Fine-grained Ablation on GFSM. We further dissect the GFSM by disabling its key branches. Results in Table 3 show that removing the multi-scale branch causes a notable drop in IoU, as capturing wires at different scales is crucial for accurate localization. Removing the long-range context branch leads to a more significant drop in Robj, as modeling long-distance dependencies is essential for completely tracing the wire instance. Using both branches together yields the optimal performance, confirming their complementary roles in serving the UAV drone detection task.

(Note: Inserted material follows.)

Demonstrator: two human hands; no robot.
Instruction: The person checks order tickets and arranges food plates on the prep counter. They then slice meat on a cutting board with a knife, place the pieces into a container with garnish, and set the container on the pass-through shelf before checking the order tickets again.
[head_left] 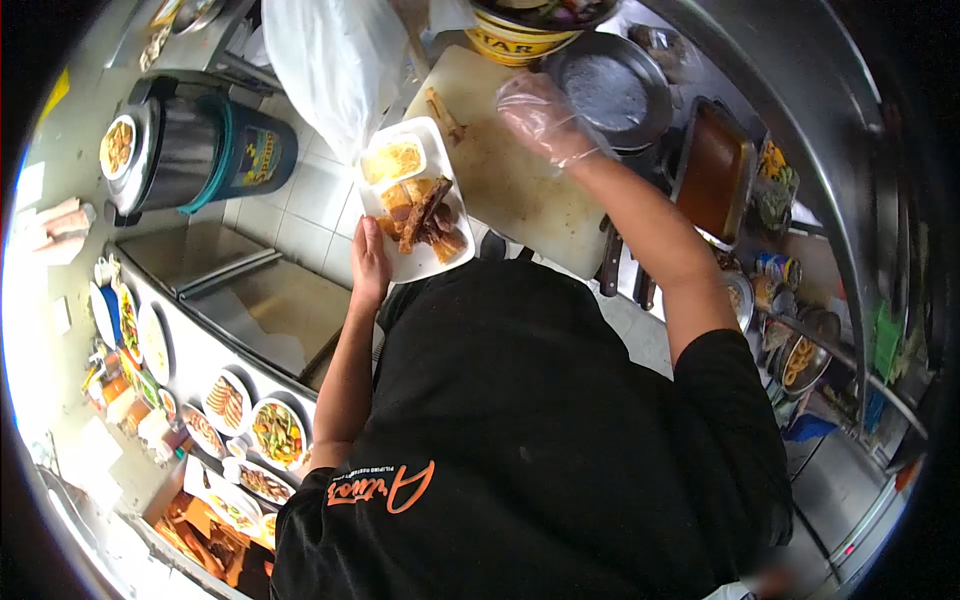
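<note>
My bare left hand [371,258] grips the lower left edge of a white rectangular plate [409,268], its thumb over the rim. The plate carries browned fried meat pieces [425,215] and a small white bowl [424,148] of pale yellow shreds. Inside a clear plastic glove, my right hand [540,118] is over the far right part of a worn cutting board [535,205]. Its fingers look curled; what they hold, if anything, is hidden. A bone-like scrap [443,115] lies on the board beside the plate.
Two knives [610,258] lie at the board's right edge. Beyond the board are a yellow bucket [515,42] and a dark round pan [607,90]. A tray of brown sauce [715,180] stands right. Several filled dishes [278,434] line the left counter; a white plastic bag [325,65] hangs nearby.
</note>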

| GFSM Configuration | IoU (%) | Robj (%) | F1-Score (%) |
|---|---|---|---|
| W/o Multi-scale Branch | 64.90 | 76.70 | 74.26 |
| W/o Long-range Branch | 66.94 | 77.73 | 75.12 |
| Full GFSM (Ours) | 67.79 | 80.62 | 76.26 |
Table 3: Ablation on the components of the GFSM module.
4. Conclusion
In this work, we have addressed the critical and challenging problem of transmission line detection for UAV drones by proposing a novel multi-modal framework based on visible and infrared data fusion. Our key innovation lies in the design of three dedicated components: the Cross-modal Interaction Guided Fusion (CIGF) module for deep, bidirectional feature exchange; the Global Feature Significance Modulator (GFSM) for multi-scale and long-context feature calibration; and the Multi-Receptive Enhanced Decoder (MRED) for fine-grained spatial reconstruction. Together, they form a cohesive pipeline that effectively leverages complementary sensor information. Comprehensive experiments on the VITLD dataset demonstrate that our method achieves state-of-the-art performance, offering an optimal balance between high detection accuracy (leading in IoU, Robj, Recall, and F1-Score) and practical inference speed (47.62 FPS). More importantly, it exhibits remarkable robustness in extreme conditions such as night, fog, and snow, which are common yet challenging scenarios for UAV drone operations. This work provides a robust and effective solution for autonomous power line inspection and UAV navigation safety, with significant theoretical and practical value for the field of aerial robotics and computer vision.